Широко громоздятся на амвоне три патриарха (два чуженина, а один – свой) в золотных ризах, будто копны просохлого сена под июльским полуденным солнцем, такой истекает от них свет, и зной, и благовония: три воплощенных образа Христовых, да меж них царь-государь в темно-синей однорядке, с наперсным крестом на груди и в парчовой шапке с собольим околом, словно бы гордоватый, но огрузнувший в неволе кречет, обвитый сизыми клубами ладанного дыма. Кади пуще, архидьякон, наводи пахучего туману, чтобы затмить дух смердящий, ибо трупищем окаянным запахло в церкви. И в этом чаде Алексей Михайлович походил не столько на Пилата, сколько на воина в железной шапке, что вместо воды поднял на копье к губам Спасителя губку с уксусом.
Иноземные патриархи в белых шелковых камилавках, лоснящихся от верхнего света, глаза как спелые маслины; Никон на голову выше их, словно ворон, иссера-смуглый, принахохленный, присогбенный, чтобы не выпячиваться средь иерархов, крутые скулы обтянуты черным шерстяным клобуком, скуфейка вязаная, как мисюрка, туго надвинута на самые брови, отчего у патриарха лицо воина Христова и монаха-аскета; взгляд строг, неулыбчив, нижняя губа презрительно выпячена. А в душе-то смятение. Ему страсть как хочется уравняться с гречанами, в ризнице уже давно припасен белый клобук с камилавкой.
Не чудилось ли ревнивцу, когда примерял камилавку в опочивальне перед зеркалом, приминая ладонью верхнее донце, что в новом уборе он не только не мужик, но уже и не русич-монах, а воистину великий грек, глава вселенской церкви, – такой царственный свет величия накатывал от длинных плавных белоснежных воскрылий. И вдруг позабылось стародавнее, сокровенное, о чем возгоржался и не раз ратовал в беседах со Ртищевым; де, истинная вера православная стоит на сугубой крестьянской правде; де, может монах приплыть на камне из Афона; де, у настоящего верующего никогда не бывает сомнений в том, ибо и через окиян-море, если захочет того Господь, может переплыть на камне праведник.
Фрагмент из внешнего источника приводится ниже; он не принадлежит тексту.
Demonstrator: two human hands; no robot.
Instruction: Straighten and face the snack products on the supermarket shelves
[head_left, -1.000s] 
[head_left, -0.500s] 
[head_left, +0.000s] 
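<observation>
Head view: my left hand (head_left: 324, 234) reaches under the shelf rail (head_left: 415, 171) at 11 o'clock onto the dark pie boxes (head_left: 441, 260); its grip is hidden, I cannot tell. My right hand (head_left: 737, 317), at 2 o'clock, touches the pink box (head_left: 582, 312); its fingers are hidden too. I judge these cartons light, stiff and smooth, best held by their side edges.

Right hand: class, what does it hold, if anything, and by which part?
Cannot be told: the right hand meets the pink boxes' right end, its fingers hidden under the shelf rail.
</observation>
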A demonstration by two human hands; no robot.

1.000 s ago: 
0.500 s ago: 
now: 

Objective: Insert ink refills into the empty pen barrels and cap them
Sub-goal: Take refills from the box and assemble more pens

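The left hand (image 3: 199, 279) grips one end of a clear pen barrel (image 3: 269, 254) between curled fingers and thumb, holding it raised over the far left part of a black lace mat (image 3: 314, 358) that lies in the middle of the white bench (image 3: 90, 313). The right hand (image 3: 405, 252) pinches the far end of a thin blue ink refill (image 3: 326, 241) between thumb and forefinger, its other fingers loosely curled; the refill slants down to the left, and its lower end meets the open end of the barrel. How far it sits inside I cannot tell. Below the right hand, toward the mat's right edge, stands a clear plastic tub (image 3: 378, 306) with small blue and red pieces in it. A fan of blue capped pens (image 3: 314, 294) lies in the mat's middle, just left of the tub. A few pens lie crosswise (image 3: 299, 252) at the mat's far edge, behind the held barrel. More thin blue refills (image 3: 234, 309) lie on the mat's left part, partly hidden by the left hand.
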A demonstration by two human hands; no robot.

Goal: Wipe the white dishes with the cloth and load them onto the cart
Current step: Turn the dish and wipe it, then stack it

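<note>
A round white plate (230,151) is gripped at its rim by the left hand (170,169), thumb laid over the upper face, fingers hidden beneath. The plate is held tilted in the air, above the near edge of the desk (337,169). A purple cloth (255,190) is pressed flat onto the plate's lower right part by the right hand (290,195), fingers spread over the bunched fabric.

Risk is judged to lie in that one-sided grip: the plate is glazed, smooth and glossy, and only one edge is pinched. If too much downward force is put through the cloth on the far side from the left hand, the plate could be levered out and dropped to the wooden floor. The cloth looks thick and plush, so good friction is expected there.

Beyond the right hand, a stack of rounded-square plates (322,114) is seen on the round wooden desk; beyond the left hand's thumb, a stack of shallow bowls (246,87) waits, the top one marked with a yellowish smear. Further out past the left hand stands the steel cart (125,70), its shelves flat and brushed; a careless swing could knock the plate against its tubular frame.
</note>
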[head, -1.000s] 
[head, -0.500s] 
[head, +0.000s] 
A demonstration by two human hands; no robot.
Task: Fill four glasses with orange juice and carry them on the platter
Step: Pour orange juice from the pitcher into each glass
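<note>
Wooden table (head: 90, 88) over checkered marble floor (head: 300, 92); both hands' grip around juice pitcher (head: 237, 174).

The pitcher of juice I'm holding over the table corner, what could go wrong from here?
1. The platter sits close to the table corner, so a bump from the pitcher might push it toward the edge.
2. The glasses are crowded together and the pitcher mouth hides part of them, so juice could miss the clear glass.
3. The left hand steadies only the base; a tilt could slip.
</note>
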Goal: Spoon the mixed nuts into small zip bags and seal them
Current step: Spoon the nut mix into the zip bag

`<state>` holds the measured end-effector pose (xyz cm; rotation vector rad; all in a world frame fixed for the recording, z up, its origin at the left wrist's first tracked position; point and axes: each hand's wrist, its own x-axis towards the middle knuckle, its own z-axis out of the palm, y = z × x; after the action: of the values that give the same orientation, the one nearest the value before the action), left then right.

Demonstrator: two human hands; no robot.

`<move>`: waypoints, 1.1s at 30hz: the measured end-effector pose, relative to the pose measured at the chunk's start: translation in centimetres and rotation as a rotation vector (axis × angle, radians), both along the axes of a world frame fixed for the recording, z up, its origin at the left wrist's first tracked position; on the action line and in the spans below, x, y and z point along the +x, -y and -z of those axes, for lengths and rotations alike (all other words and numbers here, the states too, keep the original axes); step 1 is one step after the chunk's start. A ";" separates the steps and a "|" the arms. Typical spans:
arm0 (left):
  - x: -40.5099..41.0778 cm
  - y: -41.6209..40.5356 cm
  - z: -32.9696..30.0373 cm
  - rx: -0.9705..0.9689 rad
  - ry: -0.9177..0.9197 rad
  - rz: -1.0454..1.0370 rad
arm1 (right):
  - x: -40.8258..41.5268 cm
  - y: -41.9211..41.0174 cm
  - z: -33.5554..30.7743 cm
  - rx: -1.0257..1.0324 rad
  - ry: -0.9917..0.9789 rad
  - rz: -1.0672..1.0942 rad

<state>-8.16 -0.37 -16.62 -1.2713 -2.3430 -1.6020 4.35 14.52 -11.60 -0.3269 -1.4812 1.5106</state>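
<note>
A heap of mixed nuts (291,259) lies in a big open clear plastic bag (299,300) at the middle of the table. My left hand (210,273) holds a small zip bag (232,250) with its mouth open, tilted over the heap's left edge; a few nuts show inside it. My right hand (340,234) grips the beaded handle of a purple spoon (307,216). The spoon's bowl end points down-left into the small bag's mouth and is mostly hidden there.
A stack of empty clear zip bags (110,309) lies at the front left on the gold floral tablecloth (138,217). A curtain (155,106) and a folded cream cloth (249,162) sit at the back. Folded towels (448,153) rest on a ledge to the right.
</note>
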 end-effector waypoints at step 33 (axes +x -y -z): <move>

А ежли колебнулся кто, на грош один засомневался – и поехал человек в тартарары на вечные времена…
И вот самому Никону нынче до жара утробного возжелалось и внешне перемениться: русские одежды нестерпимо стеснять стали. Он вдруг почувствовал себя обделенным, почти униженным, это он оказался чуженином средь патриархов и был не в золотых ризах, но в залатанной сермяге. И улучив миг, когда пришло время для сокровенной беседы в конце литургии, когда вынесли стулку с книгою поучений, Никон особо, как сговорились, кивнул Макарию: сириец ненадолго отлучился в алтарь и принес клобук на греческий манер. Одно искушение всегда тянет другое: поддался, потрафил гордыне, позабыл душу, а там, глядишь, и оседлает нечистый.
Макарий нес клобук на обеих вытянутых руках, как пасхальный кулич, и вышитый золотом и жемчугом херувим готов был слететь с шелковой камилавки. Макарий приблизился к царю и сказал: «Государь, нас четыре патриарха в мире, и одеяние у всех нас одинаковое. Если угодно твоему царскому величеству, я желал бы надеть на него эту камилавку и клобук, которые сделал для него вновь, чтобы он носил, подобно нам». Царь ответил с благожелательной улыбкою: «Батюшка, добро».